- [WORK INSTRUCTION]: Look through the listing for the word "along". Copy each line that has it.

- [EXERCISE DATA]:

/---

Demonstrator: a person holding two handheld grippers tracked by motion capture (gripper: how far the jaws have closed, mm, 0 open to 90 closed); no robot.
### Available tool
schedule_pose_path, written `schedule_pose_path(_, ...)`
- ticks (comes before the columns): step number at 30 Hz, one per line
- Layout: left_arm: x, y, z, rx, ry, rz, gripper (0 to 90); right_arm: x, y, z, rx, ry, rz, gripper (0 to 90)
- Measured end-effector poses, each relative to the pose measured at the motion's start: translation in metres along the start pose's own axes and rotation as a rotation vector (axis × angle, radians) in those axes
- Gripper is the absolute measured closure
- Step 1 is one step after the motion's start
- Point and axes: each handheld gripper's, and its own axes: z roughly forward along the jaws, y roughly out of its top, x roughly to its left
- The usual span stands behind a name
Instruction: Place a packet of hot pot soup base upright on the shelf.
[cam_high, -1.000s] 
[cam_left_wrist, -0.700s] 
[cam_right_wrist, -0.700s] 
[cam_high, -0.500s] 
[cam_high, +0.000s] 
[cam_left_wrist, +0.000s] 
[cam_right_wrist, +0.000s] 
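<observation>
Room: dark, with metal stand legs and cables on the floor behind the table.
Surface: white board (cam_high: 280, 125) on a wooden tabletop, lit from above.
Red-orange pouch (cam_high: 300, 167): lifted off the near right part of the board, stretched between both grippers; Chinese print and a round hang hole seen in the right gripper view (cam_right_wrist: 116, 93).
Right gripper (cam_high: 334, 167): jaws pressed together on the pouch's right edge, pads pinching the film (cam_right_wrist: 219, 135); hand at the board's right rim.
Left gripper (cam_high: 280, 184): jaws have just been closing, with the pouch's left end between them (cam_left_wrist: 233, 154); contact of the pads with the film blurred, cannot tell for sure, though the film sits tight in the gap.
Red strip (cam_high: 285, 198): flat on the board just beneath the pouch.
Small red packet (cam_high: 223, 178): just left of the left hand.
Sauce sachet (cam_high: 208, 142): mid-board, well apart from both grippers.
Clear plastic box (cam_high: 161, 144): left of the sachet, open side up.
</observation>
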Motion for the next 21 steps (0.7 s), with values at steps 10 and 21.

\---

- [OUTPUT OF THE TASK]:
- Measured end-effector poses, each relative to the pose measured at the motion's start: translation in metres along the start pose's own axes and rotation as a rotation vector (axis × angle, radians) in those axes
- Point and axes: each handheld gripper's, and its own axes: z roughly forward along the jaws, y roughly out of its top, x roughly to its left

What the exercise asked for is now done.